Así pues, el PP saltará a la cancha embutido en los colores rojigualdos, mientras que el PSOE lo hará luciendo su nueva camiseta con el arco iris o el patchwork de la España plural. Es preciso reconocer que, en este terreno, las cosas han cambiado de un modo espectacular en muy poco tiempo. Hace apenas medio año, a principios del pasado julio, todos los diputados socialistas en el Congreso -entre ellos, los del PSC- negaban su voto a una serie de propuestas parlamentarias en demanda de un nuevo estatuto para Cataluña, de la devolución de los "papeles de Salamanca", de una mayor participación de las autonomías en el seno de la Unión Europea y de respeto a la soberanía del Parlamento vasco en su conflicto con el Tribunal Supremo. Por las mismas fechas, Rodríguez Zapatero todavía replicaba a los ataques de Aznar recordándole que "su aliada Convergència i Unió" había planteado "una reforma estatutaria que llevaría a una fórmula parecida al plan Ibarretxe".

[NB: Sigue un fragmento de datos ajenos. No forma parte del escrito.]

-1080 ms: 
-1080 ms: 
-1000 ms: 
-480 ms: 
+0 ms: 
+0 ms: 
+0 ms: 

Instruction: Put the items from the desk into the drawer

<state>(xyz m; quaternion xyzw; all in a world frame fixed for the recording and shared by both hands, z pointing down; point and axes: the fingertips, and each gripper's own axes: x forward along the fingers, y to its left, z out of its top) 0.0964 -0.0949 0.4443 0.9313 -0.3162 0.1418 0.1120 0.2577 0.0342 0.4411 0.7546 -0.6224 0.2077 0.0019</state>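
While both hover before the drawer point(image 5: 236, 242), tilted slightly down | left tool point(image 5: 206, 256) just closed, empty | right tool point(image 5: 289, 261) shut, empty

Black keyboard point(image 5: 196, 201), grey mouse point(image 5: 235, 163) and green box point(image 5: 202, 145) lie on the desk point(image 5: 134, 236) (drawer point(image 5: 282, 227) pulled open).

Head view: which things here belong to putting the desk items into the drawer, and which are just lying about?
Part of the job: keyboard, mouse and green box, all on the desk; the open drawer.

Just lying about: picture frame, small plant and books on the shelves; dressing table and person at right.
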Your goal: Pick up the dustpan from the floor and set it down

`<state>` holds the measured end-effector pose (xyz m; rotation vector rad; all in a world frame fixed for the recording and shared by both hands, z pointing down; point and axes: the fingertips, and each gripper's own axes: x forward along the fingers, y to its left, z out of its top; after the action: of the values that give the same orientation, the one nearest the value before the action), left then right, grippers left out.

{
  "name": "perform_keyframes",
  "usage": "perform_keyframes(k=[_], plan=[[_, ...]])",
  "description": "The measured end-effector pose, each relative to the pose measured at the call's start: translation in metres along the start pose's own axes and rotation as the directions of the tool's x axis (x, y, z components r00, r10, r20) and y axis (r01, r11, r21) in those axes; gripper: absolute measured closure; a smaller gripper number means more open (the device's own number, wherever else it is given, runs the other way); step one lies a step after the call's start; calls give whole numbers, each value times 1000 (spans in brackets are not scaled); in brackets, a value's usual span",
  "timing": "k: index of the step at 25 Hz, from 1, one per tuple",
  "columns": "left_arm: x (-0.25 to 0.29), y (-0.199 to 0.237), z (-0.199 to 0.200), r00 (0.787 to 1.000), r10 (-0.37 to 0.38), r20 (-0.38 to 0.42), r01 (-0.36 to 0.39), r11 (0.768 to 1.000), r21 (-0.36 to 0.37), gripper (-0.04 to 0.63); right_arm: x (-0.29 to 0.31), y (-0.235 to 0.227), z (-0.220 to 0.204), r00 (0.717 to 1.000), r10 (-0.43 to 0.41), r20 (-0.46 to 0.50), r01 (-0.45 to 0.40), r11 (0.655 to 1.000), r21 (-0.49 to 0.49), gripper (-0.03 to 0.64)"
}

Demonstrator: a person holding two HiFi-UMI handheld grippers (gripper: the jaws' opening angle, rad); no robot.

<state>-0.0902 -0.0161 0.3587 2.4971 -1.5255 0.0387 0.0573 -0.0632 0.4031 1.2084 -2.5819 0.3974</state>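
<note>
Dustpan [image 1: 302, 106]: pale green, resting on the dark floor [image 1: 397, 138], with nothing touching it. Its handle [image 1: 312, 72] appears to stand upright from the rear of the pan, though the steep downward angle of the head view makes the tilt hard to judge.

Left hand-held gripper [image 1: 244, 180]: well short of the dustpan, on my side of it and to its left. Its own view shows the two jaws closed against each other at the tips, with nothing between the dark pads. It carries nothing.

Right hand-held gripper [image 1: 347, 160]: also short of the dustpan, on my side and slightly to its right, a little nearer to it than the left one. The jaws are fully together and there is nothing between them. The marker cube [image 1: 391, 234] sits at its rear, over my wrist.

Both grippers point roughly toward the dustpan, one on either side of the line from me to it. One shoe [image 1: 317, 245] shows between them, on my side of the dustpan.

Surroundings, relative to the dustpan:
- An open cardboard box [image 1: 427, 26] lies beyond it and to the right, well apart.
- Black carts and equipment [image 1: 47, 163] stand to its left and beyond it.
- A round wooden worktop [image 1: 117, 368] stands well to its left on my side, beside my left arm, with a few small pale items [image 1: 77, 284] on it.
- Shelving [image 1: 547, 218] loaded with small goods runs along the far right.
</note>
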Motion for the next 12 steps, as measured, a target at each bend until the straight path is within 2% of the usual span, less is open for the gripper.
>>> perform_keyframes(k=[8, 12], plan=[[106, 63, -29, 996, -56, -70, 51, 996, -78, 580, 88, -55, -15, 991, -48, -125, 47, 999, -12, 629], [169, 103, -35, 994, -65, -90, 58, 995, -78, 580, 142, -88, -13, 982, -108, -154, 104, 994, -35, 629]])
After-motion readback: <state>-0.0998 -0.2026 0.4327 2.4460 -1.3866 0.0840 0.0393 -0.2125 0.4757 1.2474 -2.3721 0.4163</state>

Hoy, la aparente maragallización del PSOE hace inimaginables tales posturas y vemos día a día como ilustres voceros socialistas de trayectoria no especialmente girondina (Jesús Caldera, Alfredo Pérez Rubalcaba...) asumen y justifican reformas en la Administración tributaria o judicial y defienden lecturas constitucionales cuya mera insinuación les habría horripilado mientras Felipe González gobernaba. En suma: el equipo que dirige Rodríguez Zapatero se dispone a jugar la gran final de marzo con táctica y estilo nuevos, audaces, arriesgando mucho al ataque, frente a un PP que saldrá a conservar y va a ser dificilísimo de batir porque se siente en su propio feudo. De momento, en las gradas, la hinchada intelectual afín al PSOE permanece escéptica, fría, y en su banquillo suplentes de lujo como Pepe Bono contemplan impávidos los experimentos del míster, pero conservan intactas, bajo el chándal, todas sus aspiraciones personales y políticas.
Nos aguardan, por tanto, ocho o nueve semanas en las que, frente a las atrevidas aperturas programáticas y gestuales del partido socialista, la colosal máquina propagandística del PP-Gobierno y del PP-partido machacará con la insistencia de un martillo pilón el mensaje de la España troceada, de la ruptura del Estado, de las 17 seguridades sociales, los 17 ejércitos, las 17 policías... No sé si lo recuerdan, pero a principios de su primera legislatura José María Aznar intentó -sin éxito: no tenía mayoría absoluta- imponer a la ciudadanía una actitud de recogimiento y unción cada vez que sonase en público el himno nacional español; después, en mayo de 2002, el presidente quiso dotar a dicho himno de un texto, de una letra cantable, mas ninguno de los vates áulicos de La Moncloa (se habló de Jon Juaristi, de Luis Alberto de Cuenca...) fue capaz de ejecutar la hercúlea tarea. Pues bien, siguiendo en clave poético-musical, tal parece que el Bismarck de Quintanilla ha dispuesto que su herencia política se dispute a los gritos de "¡España, España!" y a los acordes de Manolo el del Bombo.
Joan B. Culla i Clarà es historiador.